星名理論と岡理論 36 常識やしきたりを全てひっくり返す。

 星名先生、岡先生の教えを受けた私には、ビジネスの業界の常識や前例、しきたり等は全く関係ありませんでした。私の中にあるのは「今、なにをしておくべきか?」それだけでした。

 星名理論と岡理論  戦略の順序と時間配分で書いたように、重要なのは取り掛かる順序で、未来形ではなく、完了形でなければならないものです。

岡仁詩先生
岡先生 少しセピア
 
 私が働いていた広告業界は派手ですがあまり綺麗な業界ではありませんでした。接待が重要な仕事の一つであり、私は、無口で酒を飲まない、ゴルフをしないなど、広告業界の営業としては全く適性のない男でした。
 ラグビー関係で知人が多く、信頼もあったので、営業成績は悪くないのですが、業界や会社のあらゆるしきたりを破壊しまくりました。

 中堅の広告会社で、オーナー社長が私のことを信頼してくれていて、経営の実質は専務でしたが、「浦野は破茶滅茶だけど、会社のために体を張る男だから好きにさせるように」と言ってくれていたので、好きにさせてもらいました。

 私が課長になり、新しく課を作った時の部下は全員営業経験のない若い男3人でした。
さらに数ヶ月後、その年採用された4年生大学卒の女性が私の課に入りたいと言ってきて、すでに配属が決まっていたその女性を強引に引き抜き、会社は大騒ぎになりました。

 当時は4年制の大学卒の女性は就職が難しく、ましてや広告業界に女性の営業などほとんどいない時期でした。
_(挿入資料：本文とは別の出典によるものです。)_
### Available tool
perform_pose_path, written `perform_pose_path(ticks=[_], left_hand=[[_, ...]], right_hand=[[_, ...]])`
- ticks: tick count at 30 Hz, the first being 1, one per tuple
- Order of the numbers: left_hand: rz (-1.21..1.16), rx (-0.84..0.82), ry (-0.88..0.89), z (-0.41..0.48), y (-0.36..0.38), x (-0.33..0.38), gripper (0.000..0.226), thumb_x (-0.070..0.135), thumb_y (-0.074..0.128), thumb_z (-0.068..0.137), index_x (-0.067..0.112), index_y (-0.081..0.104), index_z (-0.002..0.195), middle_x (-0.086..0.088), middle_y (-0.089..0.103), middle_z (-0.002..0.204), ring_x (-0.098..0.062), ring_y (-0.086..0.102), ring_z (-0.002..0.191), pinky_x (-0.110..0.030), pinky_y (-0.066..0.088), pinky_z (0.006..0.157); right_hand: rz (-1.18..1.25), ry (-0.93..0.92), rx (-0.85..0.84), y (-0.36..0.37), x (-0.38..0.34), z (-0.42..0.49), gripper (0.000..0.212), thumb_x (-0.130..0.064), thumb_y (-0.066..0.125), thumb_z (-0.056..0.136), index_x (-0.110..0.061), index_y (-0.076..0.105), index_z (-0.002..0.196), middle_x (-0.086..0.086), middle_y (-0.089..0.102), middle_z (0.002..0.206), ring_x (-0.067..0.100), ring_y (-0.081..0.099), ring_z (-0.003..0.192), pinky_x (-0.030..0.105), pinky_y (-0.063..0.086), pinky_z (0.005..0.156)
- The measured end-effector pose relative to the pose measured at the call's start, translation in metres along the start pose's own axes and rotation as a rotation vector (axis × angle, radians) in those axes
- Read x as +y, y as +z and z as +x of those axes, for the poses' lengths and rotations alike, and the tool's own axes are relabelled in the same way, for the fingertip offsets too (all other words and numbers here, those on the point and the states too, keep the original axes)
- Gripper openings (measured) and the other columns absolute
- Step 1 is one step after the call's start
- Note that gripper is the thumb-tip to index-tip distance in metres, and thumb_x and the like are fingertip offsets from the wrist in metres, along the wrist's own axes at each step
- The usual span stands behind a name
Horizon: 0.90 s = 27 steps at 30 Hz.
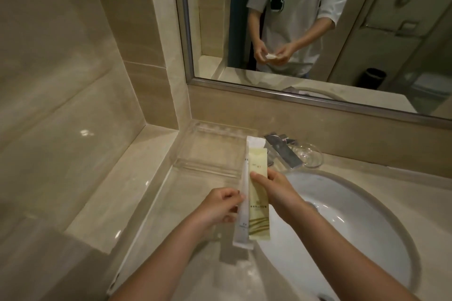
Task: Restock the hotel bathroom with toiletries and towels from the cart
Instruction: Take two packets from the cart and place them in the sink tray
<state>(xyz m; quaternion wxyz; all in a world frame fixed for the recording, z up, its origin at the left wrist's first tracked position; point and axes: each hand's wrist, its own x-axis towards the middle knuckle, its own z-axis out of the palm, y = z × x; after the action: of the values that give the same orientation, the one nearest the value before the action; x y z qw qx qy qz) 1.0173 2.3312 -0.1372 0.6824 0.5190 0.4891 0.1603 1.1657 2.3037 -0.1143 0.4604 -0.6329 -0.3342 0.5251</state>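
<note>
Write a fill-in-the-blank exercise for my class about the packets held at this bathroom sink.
1. The left hand and the right hand hold ____ packets between them.
2. The yellow packet lies over the white packet, which the fingers of the ____ hand pinch.
3. The clear tray sits on the counter to the ____ of the faucet.
Missing words: two; left; left.

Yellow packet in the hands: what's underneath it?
A white packet lies under the yellow packet, showing along its left edge and above its top. The left hand pinches the white one and the right hand grips the yellow. Anything between them is covered.
</note>
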Motion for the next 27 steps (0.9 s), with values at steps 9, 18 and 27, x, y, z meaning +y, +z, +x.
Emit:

まず、大騒ぎしたのは同じ営業の女性社員でした。営業部に数人女性社員はいたのですが、ほとんどが雑用で、電話番、朝お茶を出したり、コピーを取ったりが主で、「私はそのような仕事は私の課の女性にはさせない」と宣言したためです。

 「私は営業部員を1名配属してもらっただけで、その分、ノルマを上乗せしているので、私の課専任の事務員ではない」と言うのが私の主張です。

 その女性を引き抜いたのは彼女の要望でした。彼女はすでに経営計画室に配属が決まり、働いていたのですが、営業希望で、私の課で働きたいとのことした。
 彼女は小柄ですがバスケットボールの選手で、体力や実行力があり、何よりも美人で人あたりがよく、人を煽てるのが得意で、私の持っていない、営業の必須の能力を全て持っていたからです。

 会社からはもうすでに決まった人事だから、1年待つようにと再三説得されたのですが、私は「待つのは無駄だ、改めた方がが良い事は。いますぐやるべき事だ」。私にとっては未来形ではなく、完了形でなくてはならないものでした。
 最後は「彼女に辞表を出させて、社長に頼んで経験者として再雇用してもらう」と脅かして、人事をひっくり返しました。

 私は彼女に「一人の営業として扱い、女性としては扱わないので、徹夜もあるし、出張や接待の席にも出てもらう」と話しました。

 彼女の偉かったことは私は彼女に「お茶を入れることはしなくて良い」と言ったのですが、朝一番早く来て、みんなにお茶を出し、それから営業の仕事についていました。

 私は私が担当していたスポンサーの仕事を彼女に担当させ、まず「金の交渉は全てお前に任せるから、金の交渉になったら、その場で判断して決めろ。いちいち、持ち帰って相談します、と言うな。少々赤字を出しても構わない」。

 そして、朝のお茶の仕事をやめさせるため、彼女にそのスポンサーに毎朝、1ヶ月間、直行して担当者を待ち受け、喫茶店でお茶を飲むように命じました。

 彼女は順調に成長し、数年後、今まで一番大きな新規の仕事をとってきました。